= TASK DIRECTIONS =
Report back every line below that carries the word "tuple".
----- RECORDED INFORMATION
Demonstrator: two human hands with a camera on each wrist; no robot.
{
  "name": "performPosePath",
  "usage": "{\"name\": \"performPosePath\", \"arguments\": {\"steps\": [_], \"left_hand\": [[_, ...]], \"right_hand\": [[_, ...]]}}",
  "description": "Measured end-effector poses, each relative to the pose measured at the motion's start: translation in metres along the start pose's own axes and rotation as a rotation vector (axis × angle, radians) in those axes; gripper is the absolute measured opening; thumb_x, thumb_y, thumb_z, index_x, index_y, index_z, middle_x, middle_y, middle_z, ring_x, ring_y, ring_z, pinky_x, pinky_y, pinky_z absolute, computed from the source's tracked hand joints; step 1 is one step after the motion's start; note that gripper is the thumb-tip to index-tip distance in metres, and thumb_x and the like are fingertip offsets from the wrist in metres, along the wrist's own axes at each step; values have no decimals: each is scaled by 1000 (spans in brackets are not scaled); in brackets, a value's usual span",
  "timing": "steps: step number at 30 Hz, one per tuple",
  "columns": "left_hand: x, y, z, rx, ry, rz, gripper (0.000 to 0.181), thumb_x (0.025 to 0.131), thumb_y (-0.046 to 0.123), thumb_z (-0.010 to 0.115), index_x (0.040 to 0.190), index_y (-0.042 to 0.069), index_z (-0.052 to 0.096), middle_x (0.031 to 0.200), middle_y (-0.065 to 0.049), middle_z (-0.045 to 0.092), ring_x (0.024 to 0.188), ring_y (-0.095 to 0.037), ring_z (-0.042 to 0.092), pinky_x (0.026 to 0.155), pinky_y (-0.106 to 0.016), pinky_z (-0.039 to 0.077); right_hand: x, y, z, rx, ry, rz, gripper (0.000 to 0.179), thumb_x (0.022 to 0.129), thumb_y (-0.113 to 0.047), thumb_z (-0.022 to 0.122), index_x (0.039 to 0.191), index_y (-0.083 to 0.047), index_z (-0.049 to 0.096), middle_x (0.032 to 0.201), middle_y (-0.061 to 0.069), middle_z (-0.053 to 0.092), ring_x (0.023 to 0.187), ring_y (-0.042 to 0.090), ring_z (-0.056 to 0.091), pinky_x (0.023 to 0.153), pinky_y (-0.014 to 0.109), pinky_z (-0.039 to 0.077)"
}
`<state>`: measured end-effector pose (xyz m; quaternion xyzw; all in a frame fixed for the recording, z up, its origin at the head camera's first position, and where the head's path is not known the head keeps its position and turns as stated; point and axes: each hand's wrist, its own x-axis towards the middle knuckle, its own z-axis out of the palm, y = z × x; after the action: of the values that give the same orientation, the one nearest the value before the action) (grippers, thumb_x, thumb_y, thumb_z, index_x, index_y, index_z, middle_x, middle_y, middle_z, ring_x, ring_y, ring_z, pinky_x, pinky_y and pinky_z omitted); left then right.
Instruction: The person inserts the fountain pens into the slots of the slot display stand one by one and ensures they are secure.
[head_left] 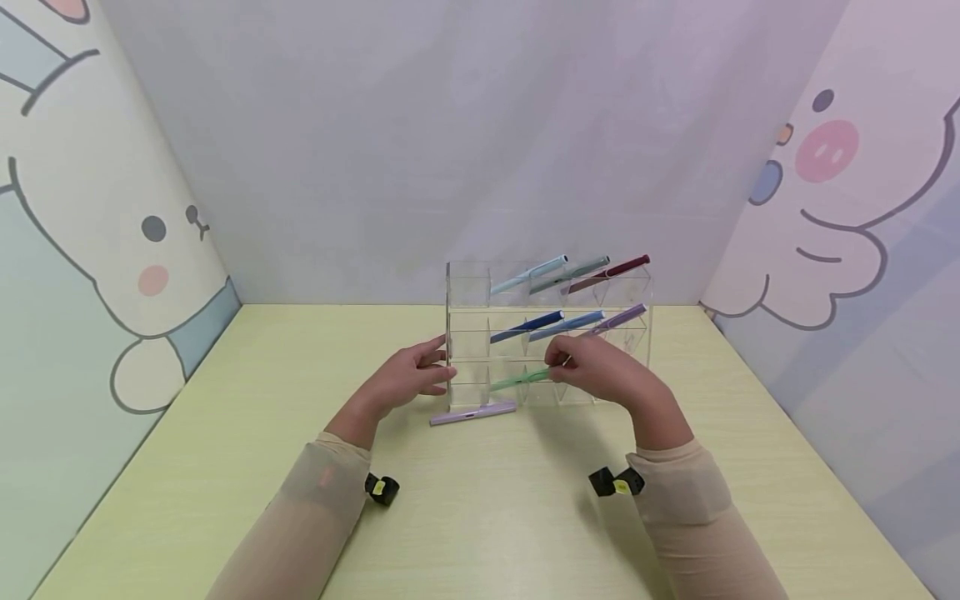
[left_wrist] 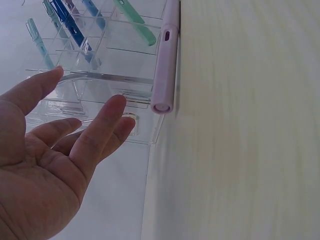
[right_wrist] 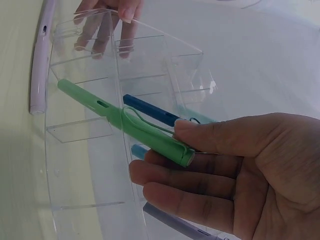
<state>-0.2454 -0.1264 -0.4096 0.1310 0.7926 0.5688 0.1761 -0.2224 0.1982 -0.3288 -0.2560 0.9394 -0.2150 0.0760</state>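
Observation:
A clear acrylic pen rack with tiers of compartments stands on the table. At its left end, my left hand touches the side with loosely extended fingers. My right hand pinches the clip end of a light green pen between thumb and fingers. The green pen's other end lies inside the lowest tier, tilted. Along the rack's front foot, a lilac pen lies on the table, near my left hand.
The top tier holds a pale blue pen, a grey-green pen and a dark red pen. In the middle tier lean a dark blue pen, a blue pen and a purple pen. Behind is a pale curtain.

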Motion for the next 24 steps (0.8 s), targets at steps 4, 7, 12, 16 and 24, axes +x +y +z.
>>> {"name": "performPosePath", "arguments": {"steps": [4, 7, 12, 16, 24], "left_hand": [[0, 0, 0, 4, 2, 1, 79, 93, 38, 68, 157, 30, 23, 155, -5, 40, 106, -21, 70, 105, -44, 48], [0, 0, 0, 9, 4, 3, 78, 93, 38, 67, 157, 31, 23, 155, -5, 40, 106, -21, 70, 106, -45, 47], [0, -1, 0, 8, 4, 2, 78, 93, 38, 68, 157, 31, 23, 154, -5, 40, 105, -21, 70, 107, -45, 46], [1, -1, 1, 2, 1, 3, 79, 93, 38, 68, 157, 30, 23, 154, -5, 40, 108, -21, 69, 103, -43, 49], [1, -1, 1, 9, 9, 1, 79, 92, 39, 69, 157, 30, 24, 155, -6, 40, 106, -21, 70, 103, -43, 49]], "right_hand": [[-5, 0, -5, -24, 2, 32, 20, 97, -26, 63, 111, -13, 66, 103, -3, 68, 100, 17, 66, 86, 39, 56], [-12, -1, -11, -43, 28, 66, 24, 98, -31, 61, 115, -14, 64, 110, -1, 68, 105, 20, 67, 88, 42, 56], [-21, -7, -19, -68, 91, 76, 29, 99, -32, 59, 121, -13, 61, 121, 4, 66, 110, 24, 66, 92, 46, 54], [-25, -20, -19, -71, 114, 45, 29, 98, -29, 62, 123, -15, 61, 123, 3, 66, 111, 23, 65, 93, 46, 53], [-17, -54, 9, -84, -52, -89, 15, 95, -31, 65, 107, -23, 65, 100, -13, 66, 94, 8, 64, 82, 33, 55]]}}
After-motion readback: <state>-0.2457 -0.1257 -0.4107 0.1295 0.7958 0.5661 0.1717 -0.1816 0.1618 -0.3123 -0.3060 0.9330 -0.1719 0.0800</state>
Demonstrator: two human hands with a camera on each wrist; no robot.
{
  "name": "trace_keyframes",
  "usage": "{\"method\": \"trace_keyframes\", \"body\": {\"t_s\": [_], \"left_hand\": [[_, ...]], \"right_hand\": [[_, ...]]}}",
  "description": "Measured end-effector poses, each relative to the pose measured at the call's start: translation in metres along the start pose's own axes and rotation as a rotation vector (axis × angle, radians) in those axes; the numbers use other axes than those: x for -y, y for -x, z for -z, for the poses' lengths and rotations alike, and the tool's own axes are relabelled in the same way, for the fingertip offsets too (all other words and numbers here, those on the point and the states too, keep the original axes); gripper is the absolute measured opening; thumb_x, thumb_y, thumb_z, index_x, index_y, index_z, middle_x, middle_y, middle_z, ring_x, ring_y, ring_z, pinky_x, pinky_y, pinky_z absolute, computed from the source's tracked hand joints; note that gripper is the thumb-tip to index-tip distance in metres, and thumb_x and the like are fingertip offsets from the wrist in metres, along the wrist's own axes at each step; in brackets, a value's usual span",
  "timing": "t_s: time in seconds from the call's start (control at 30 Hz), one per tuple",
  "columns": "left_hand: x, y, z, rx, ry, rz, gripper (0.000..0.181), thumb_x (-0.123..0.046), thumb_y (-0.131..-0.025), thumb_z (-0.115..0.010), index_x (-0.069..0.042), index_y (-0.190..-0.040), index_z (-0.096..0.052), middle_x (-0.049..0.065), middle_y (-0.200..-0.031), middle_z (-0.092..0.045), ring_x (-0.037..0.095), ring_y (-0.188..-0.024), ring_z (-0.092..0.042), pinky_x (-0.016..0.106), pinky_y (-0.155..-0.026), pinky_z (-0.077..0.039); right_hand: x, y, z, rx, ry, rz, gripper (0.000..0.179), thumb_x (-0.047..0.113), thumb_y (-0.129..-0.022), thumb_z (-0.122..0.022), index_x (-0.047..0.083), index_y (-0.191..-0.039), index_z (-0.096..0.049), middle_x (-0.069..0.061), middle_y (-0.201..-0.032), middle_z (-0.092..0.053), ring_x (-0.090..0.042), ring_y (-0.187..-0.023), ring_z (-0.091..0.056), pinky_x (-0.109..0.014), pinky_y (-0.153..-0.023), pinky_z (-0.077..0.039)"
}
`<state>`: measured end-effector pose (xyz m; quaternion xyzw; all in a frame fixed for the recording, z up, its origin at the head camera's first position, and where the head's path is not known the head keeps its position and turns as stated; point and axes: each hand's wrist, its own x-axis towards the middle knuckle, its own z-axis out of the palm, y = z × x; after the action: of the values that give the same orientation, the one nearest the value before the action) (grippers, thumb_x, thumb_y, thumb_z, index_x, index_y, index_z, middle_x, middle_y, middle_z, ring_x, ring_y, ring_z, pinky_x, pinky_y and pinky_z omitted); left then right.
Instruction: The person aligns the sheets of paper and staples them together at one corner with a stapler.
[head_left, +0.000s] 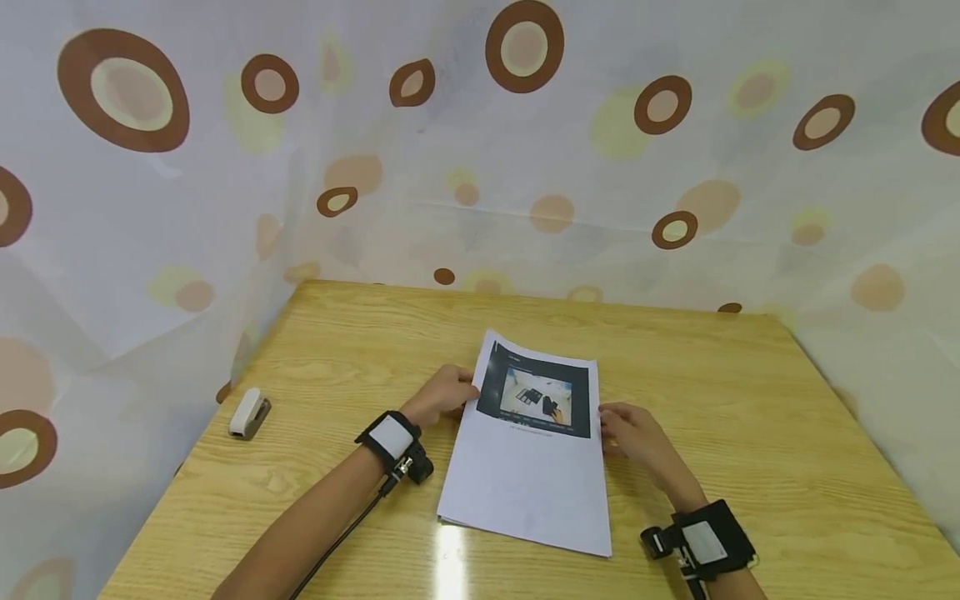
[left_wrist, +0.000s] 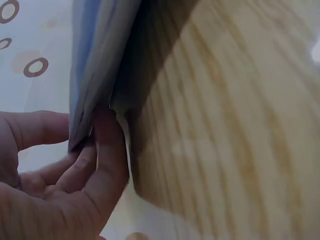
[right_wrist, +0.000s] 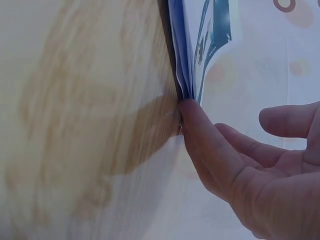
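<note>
A stack of paper sheets [head_left: 528, 492] lies on the table, its top page printed with a dark-bordered picture. At the stack's left edge, my left hand [head_left: 441, 395] pinches the sheets. The left wrist view shows the thumb of that hand [left_wrist: 65, 185] on one side of the paper stack [left_wrist: 97, 65] and fingers tucked under the other. On the opposite edge, my right hand [head_left: 633, 437] touches the sheets. In the right wrist view, the fingertips of this hand [right_wrist: 250, 165] meet the edge of the stack [right_wrist: 185, 55], while the thumb stands apart from it.
A small white and grey object, apparently a mini stapler [head_left: 249, 413], lies near the left edge of the wooden table [head_left: 360, 333]. Patterned cloth [head_left: 465, 150] hangs behind and at both sides. A cable [head_left: 341, 533] runs along the left forearm from the wrist strap.
</note>
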<state>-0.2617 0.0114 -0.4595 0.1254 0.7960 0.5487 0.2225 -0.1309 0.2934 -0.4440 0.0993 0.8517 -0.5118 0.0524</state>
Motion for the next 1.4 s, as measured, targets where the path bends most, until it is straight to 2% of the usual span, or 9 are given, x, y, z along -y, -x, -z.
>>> {"method": "trace_keyframes", "body": {"t_s": [0.13,0.3,0.5,0.73,0.83,0.97,1.1,1.27,1.4], "left_hand": [[0.001,0.0,-0.003,0.026,-0.041,-0.037,0.039,0.005,-0.091,-0.053,0.006,-0.128,-0.062,0.013,-0.102,-0.068,0.02,-0.084,-0.061,0.031,-0.07,-0.051],[-0.004,0.004,-0.007,-0.029,-0.064,-0.053,0.044,0.005,-0.091,-0.053,0.009,-0.135,-0.055,0.02,-0.118,-0.065,0.027,-0.101,-0.064,0.037,-0.08,-0.053],[-0.014,0.01,-0.006,-0.056,-0.052,-0.117,0.042,0.005,-0.093,-0.052,0.007,-0.135,-0.056,0.02,-0.114,-0.067,0.026,-0.097,-0.066,0.037,-0.078,-0.054],[-0.035,0.025,-0.005,-0.084,-0.036,-0.187,0.043,0.004,-0.095,-0.052,0.003,-0.138,-0.055,0.018,-0.111,-0.07,0.025,-0.096,-0.067,0.037,-0.079,-0.054],[-0.046,0.032,-0.004,-0.088,-0.042,-0.235,0.039,0.004,-0.095,-0.053,0.003,-0.133,-0.059,0.017,-0.108,-0.071,0.023,-0.092,-0.067,0.036,-0.077,-0.053],[-0.06,0.04,-0.002,-0.084,-0.031,-0.283,0.035,0.004,-0.096,-0.053,0.005,-0.131,-0.059,0.017,-0.109,-0.071,0.023,-0.093,-0.067,0.036,-0.079,-0.053],[-0.066,0.044,0.002,-0.073,0.016,-0.286,0.036,0.004,-0.096,-0.053,0.005,-0.132,-0.059,0.018,-0.112,-0.07,0.024,-0.097,-0.067,0.037,-0.082,-0.053],[-0.067,0.046,0.004,-0.076,0.059,-0.28,0.034,0.003,-0.097,-0.054,0.004,-0.13,-0.06,0.017,-0.114,-0.07,0.025,-0.097,-0.068,0.037,-0.082,-0.053],[-0.066,0.046,0.002,-0.088,0.069,-0.278,0.034,-0.002,-0.1,-0.053,0.002,-0.133,-0.06,0.015,-0.119,-0.068,0.022,-0.1,-0.066,0.037,-0.084,-0.053]], "right_hand": [[-0.001,0.0,0.0,0.003,-0.005,0.007,0.044,0.015,-0.108,-0.039,-0.015,-0.14,-0.042,-0.036,-0.136,-0.048,-0.045,-0.12,-0.054,-0.041,-0.086,-0.054],[-0.001,0.0,0.002,0.018,-0.019,0.011,0.045,0.015,-0.108,-0.038,-0.016,-0.14,-0.041,-0.036,-0.136,-0.048,-0.045,-0.12,-0.054,-0.041,-0.087,-0.054],[0.003,0.001,0.002,0.02,-0.01,0.008,0.051,0.018,-0.109,-0.038,-0.019,-0.143,-0.033,-0.039,-0.137,-0.044,-0.047,-0.121,-0.053,-0.043,-0.087,-0.054],[0.003,0.0,0.0,0.015,0.041,-0.067,0.077,0.042,-0.107,-0.04,-0.013,-0.152,-0.011,-0.04,-0.147,-0.031,-0.051,-0.132,-0.041,-0.057,-0.104,-0.038],[0.001,-0.001,-0.001,-0.011,0.041,-0.064,0.079,0.054,-0.105,-0.037,-0.009,-0.15,-0.023,-0.033,-0.137,-0.042,-0.045,-0.126,-0.045,-0.052,-0.1,-0.042],[0.001,-0.002,-0.002,-0.04,-0.033,-0.022,0.072,0.056,-0.105,-0.035,-0.002,-0.147,-0.033,-0.024,-0.127,-0.047,-0.036,-0.118,-0.044,-0.049,-0.094,-0.041],[0.003,0.002,-0.003,-0.057,-0.143,0.047,0.065,0.047,-0.108,-0.034,0.004,-0.156,-0.024,-0.024,-0.145,-0.042,-0.035,-0.125,-0.046,-0.054,-0.102,-0.04],[0.01,0.008,-0.003,-0.14,-0.154,0.118,0.055,0.035,-0.11,-0.034,0.006,-0.156,-0.028,-0.02,-0.138,-0.049,-0.029,-0.108,-0.052,-0.032,-0.079,-0.048],[0.021,0.009,-0.004,-0.233,-0.146,0.177,0.053,0.032,-0.11,-0.034,0.009,-0.158,-0.025,-0.017,-0.147,-0.044,-0.027,-0.126,-0.047,-0.038,-0.099,-0.044]]}}
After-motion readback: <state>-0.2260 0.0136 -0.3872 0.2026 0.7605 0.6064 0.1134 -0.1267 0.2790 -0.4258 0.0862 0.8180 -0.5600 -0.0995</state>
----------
= SOLVED EXERCISE =
  "timing": "steps: step number at 30 Hz, one per tuple",
  "timing": "t_s: time in seconds from the call's start (control at 30 Hz), one per tuple",

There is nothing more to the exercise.